Here's some general advice - nothing specific to LSA, but it might help improving the results nonetheless.
'binary documentMatrix' seems to imply your data is represented by binary values, i.e. 1 for a term existing in a document, and 0 for non-existing term; moving to other scoring scheme
(e.g. tf/idf) might lead to better results.
LSA is a good metric for dimensional reduction in some cases, but less so in others. So depending in the exact nature of your data, it might be a good idea to consider additional methods, e.g. Infogain.
If the main incentive for reducing the dimensionality is the one parameter with 65 levels, maybe treating this parameter specifically, e.g. by some form of quantization, would lead to a better tradeoff?
This might not be the best tailored answer. Hope these suggestions may help.
Maybe you could use lemmatization over stemming to reduce unacceptable outcomes.
Short and dense: http://nlp.stanford.edu/IR-book/html/htmledition/stemming-and-lemmatization-1.html
The goal of both stemming and lemmatization is to reduce inflectional forms and
sometimes derivationally related forms of a word to a common base form.

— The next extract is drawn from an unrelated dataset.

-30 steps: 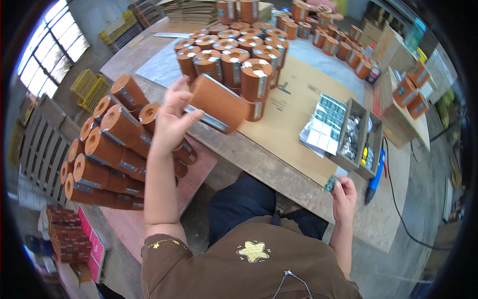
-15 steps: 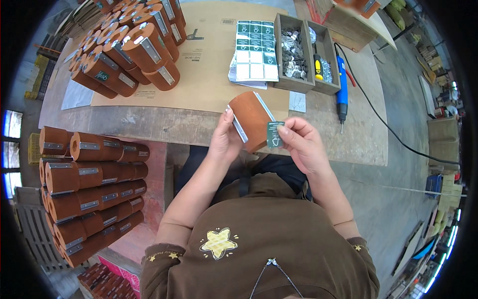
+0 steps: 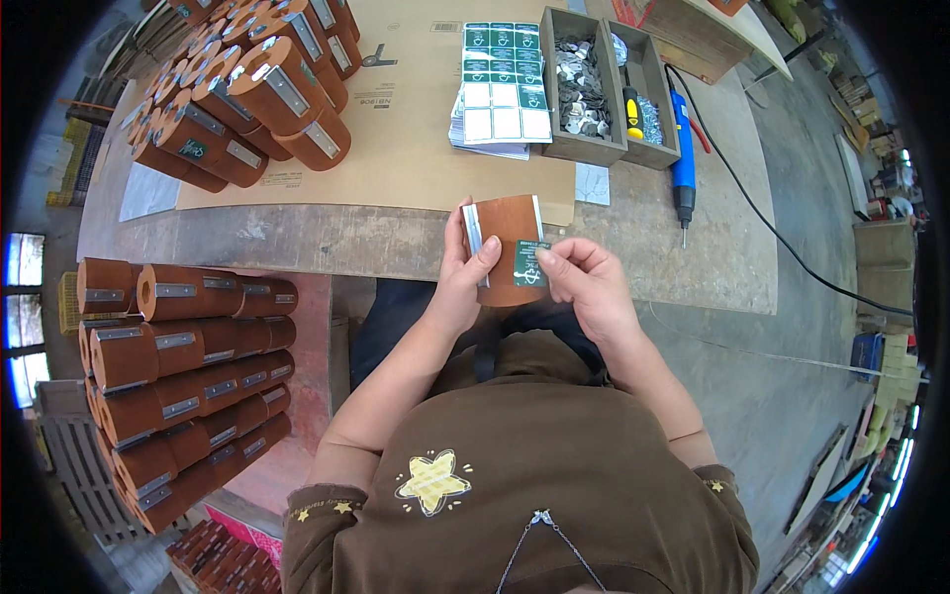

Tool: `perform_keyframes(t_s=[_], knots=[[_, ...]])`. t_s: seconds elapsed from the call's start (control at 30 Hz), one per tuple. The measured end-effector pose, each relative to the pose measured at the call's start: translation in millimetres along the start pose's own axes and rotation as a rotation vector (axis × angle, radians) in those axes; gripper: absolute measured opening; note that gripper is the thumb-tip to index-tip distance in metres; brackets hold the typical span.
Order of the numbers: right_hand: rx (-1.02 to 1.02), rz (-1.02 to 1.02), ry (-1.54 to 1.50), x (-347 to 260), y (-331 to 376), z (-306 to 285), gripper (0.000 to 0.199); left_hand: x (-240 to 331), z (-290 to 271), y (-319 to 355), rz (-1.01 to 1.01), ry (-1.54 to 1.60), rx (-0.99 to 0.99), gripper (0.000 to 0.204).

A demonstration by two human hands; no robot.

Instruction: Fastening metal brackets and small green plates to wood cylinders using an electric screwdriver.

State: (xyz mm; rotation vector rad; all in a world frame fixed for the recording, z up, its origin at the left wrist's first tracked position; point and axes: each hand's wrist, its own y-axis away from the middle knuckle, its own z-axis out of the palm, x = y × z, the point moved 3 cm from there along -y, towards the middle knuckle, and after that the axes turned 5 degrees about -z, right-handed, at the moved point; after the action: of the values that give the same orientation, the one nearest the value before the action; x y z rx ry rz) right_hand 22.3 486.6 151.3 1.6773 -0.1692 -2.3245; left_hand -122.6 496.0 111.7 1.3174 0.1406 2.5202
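Note:
A reddish-brown cylinder (image 3: pixel 502 220) with two metal strips along its sides is held up at the table's front edge. My left hand (image 3: pixel 463 272) is wrapped round its left side, the thumb lying on the front by one strip. On the cylinder's front, toward the right, lies a small green sticker (image 3: pixel 527 265) with white print. My right hand (image 3: pixel 591 282) pinches the right edge of this sticker between thumb and fingers. Beyond the cylinder sits a stack of green-and-white sticker sheets (image 3: pixel 493 121), with some labels gone from the top sheet.
Similar cylinders (image 3: pixel 272 89) are piled at the table's back left, and more are stacked in rows (image 3: pixel 178 346) at my left. A wooden box (image 3: pixel 550 84) holds metal pieces, screws and a yellow-black tool. Right of it lies a blue electric screwdriver (image 3: pixel 683 158) with a black cord.
The cylinder has turned more upright, its front facing me. My left thumb has come round onto its front. The sticker has moved left, from beside the cylinder's edge onto its surface.

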Motion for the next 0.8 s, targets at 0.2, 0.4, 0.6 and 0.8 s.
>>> perform_keyframes(t_s=[0.2, 0.4, 0.6, 0.8], knots=[[0.018, -0.047, 0.141, -6.0, -4.7, 4.9, 0.015, -5.0, -2.5, -1.2, 0.033, -0.001, -0.08, 0.075], [0.001, -0.05, 0.251, -6.5, -5.1, 7.2, 0.014, -1.9, -2.9, -0.8, 0.04, -0.041, -0.066, 0.091], [0.007, -0.027, 0.266, -6.9, -8.7, 5.9, 0.015, -3.8, -5.2, -3.5, 0.051, -0.093, -0.049, 0.095], [0.012, -0.022, 0.303, -9.0, -10.2, 7.4, 0.016, -1.1, -2.7, -2.8, 0.056, -0.115, -0.042, 0.096]])
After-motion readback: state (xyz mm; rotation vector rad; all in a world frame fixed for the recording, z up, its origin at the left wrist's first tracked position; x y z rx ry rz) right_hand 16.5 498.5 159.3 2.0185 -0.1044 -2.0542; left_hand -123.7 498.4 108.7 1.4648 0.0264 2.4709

However, the two words differ in their flavor. Stemming usually refers to a crude
heuristic process that chops off the ends of words in the hope of achieving this
goal correctly most of the time, and often includes the removal of derivational
affixes. Lemmatization usually refers to doing things properly with the use of a
vocabulary and morphological analysis of words, normally aiming to remove
inflectional endings only and to return the base or dictionary form of a word,
which is known as the lemma.
One instance:
go,goes,going ->Lemma: go,go,go ||Stemming: go, goe, go
And use some predefined set of rules; such that short term words are generalized. For instance:
I'am -> I am
should't -> should not
can't -> can not
How to deal with parentheses inside a sentence.
This is a dog(Its name is doggy)
Text inside parentheses often referred to alias names of the entities mentioned. You can either removed them or do correference analysis and treat it as a new sentence.
Try to use Local LSA, which can improve the classification process compared to Global LSA. In addition, LSA's power depends entirely on its parameters, so try to tweak parameters (start with 1, then 2 or more) and compare results to enhance the performance.